▸ Task brief
Search the entries below for the word "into" and copy each line that has it.

Extracted material section start

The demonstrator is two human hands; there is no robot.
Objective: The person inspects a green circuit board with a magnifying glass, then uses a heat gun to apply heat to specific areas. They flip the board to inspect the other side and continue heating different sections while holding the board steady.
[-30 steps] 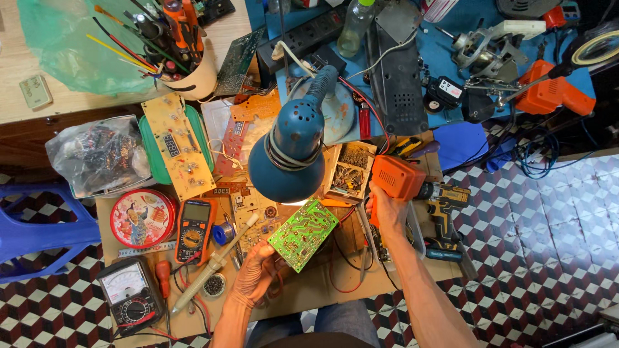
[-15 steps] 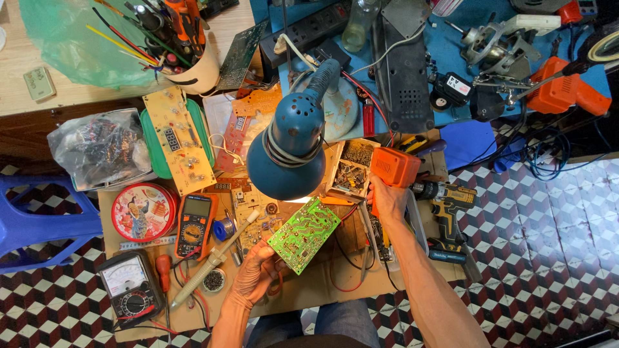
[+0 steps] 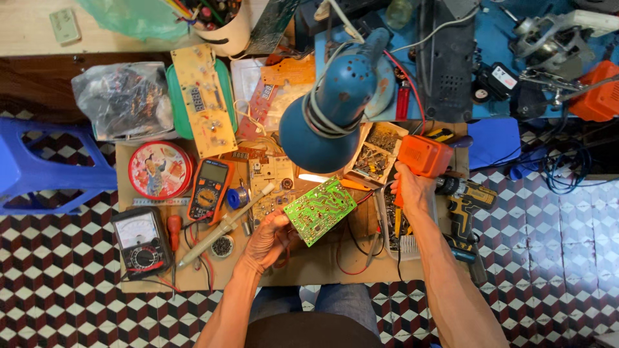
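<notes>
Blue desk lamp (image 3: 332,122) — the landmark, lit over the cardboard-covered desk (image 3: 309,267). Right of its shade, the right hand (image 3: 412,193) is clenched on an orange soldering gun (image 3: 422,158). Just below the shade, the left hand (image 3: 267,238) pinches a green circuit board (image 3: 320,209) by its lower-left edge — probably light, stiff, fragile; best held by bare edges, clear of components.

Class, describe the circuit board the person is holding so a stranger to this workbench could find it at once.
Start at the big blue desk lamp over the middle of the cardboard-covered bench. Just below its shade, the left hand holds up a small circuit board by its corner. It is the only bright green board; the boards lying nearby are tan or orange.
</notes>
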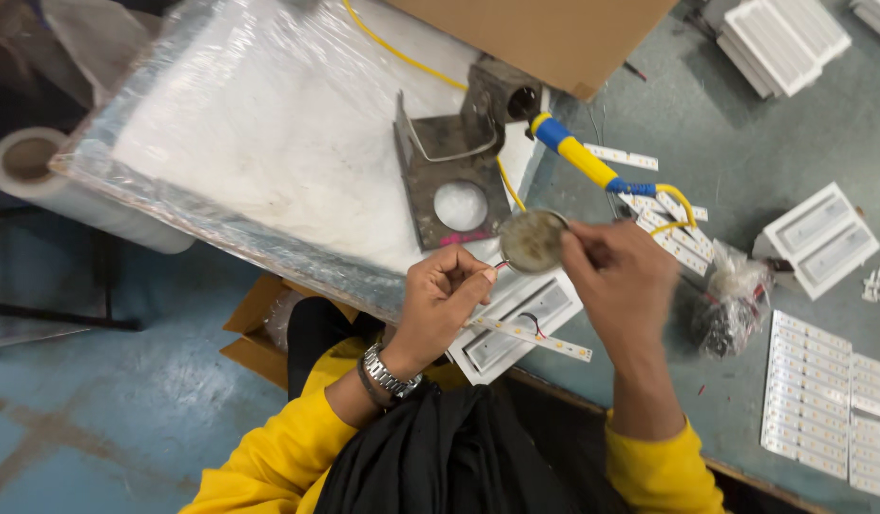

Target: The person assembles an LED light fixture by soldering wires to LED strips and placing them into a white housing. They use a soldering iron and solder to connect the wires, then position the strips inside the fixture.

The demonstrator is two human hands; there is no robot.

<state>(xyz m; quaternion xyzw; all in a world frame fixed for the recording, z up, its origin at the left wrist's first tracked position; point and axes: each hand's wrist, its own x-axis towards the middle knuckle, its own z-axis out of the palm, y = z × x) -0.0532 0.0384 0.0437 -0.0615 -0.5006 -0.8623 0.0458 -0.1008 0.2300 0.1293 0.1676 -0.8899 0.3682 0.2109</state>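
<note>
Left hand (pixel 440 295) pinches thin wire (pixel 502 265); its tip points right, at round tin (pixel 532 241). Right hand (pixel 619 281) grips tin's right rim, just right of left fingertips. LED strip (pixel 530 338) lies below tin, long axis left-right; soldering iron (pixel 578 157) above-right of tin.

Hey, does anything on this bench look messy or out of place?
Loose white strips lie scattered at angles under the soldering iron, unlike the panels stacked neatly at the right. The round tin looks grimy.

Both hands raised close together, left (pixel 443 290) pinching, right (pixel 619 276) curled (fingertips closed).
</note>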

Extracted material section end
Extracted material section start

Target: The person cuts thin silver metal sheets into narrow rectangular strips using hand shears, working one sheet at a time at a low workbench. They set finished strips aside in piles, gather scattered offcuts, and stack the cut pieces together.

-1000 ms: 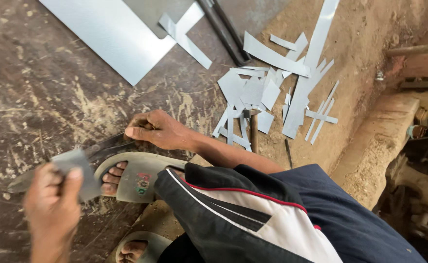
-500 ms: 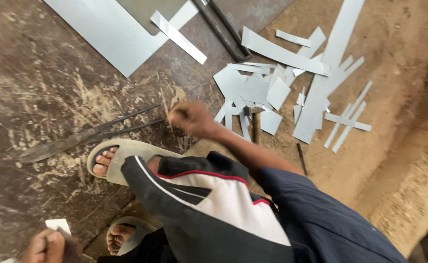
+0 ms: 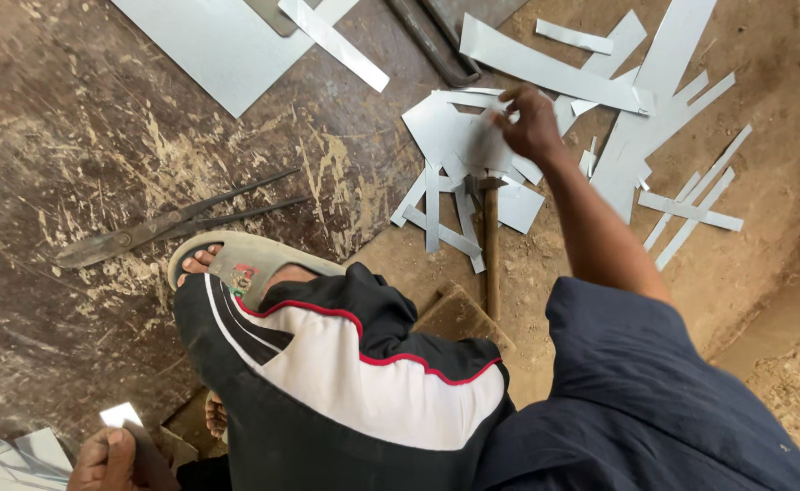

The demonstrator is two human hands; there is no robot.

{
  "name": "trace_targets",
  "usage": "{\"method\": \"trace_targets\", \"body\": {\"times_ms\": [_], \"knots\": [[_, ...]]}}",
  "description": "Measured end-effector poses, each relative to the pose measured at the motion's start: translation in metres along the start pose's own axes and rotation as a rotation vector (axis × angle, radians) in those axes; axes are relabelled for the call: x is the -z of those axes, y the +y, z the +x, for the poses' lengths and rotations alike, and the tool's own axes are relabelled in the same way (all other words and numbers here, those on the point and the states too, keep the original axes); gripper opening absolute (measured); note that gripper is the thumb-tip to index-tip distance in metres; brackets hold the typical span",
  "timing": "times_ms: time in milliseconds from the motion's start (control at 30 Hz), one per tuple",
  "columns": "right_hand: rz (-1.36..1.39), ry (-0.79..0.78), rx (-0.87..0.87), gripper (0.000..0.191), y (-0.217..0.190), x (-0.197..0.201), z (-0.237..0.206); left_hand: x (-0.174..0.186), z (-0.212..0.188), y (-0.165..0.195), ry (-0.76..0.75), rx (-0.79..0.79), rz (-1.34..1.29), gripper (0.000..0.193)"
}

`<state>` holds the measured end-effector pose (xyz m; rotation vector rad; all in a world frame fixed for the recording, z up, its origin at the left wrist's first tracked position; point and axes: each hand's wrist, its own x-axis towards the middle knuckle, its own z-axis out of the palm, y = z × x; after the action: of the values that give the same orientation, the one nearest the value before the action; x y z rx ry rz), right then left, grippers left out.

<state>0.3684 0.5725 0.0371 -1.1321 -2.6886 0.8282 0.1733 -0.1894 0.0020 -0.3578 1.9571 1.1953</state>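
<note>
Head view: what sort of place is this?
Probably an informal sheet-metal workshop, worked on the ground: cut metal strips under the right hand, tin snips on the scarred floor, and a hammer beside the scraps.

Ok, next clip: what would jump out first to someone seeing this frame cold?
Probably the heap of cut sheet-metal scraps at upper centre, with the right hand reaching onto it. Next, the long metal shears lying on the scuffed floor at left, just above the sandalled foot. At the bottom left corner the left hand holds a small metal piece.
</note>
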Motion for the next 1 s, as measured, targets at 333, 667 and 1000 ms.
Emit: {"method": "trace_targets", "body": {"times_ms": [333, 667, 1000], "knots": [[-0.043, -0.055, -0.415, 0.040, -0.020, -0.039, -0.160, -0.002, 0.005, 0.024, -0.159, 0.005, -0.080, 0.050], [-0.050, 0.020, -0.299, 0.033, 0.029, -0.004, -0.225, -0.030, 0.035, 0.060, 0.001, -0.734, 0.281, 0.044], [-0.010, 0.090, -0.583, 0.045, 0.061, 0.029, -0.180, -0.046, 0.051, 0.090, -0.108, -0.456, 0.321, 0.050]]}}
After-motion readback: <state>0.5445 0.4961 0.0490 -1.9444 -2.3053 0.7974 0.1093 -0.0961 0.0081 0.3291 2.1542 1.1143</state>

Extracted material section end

▸ Expected output
Target: The person assembles an LED light fixture by soldering wires to LED strips and placing them into a white housing. They use a soldering iron and solder to connect the wires, then position the strips inside the fixture.
Target: The person cuts thin silver metal sheets into narrow rectangular strips using hand shears, working one sheet at a time at a low workbench. They set finished strips aside in piles, gather scattered offcuts, and stack the cut pieces together.

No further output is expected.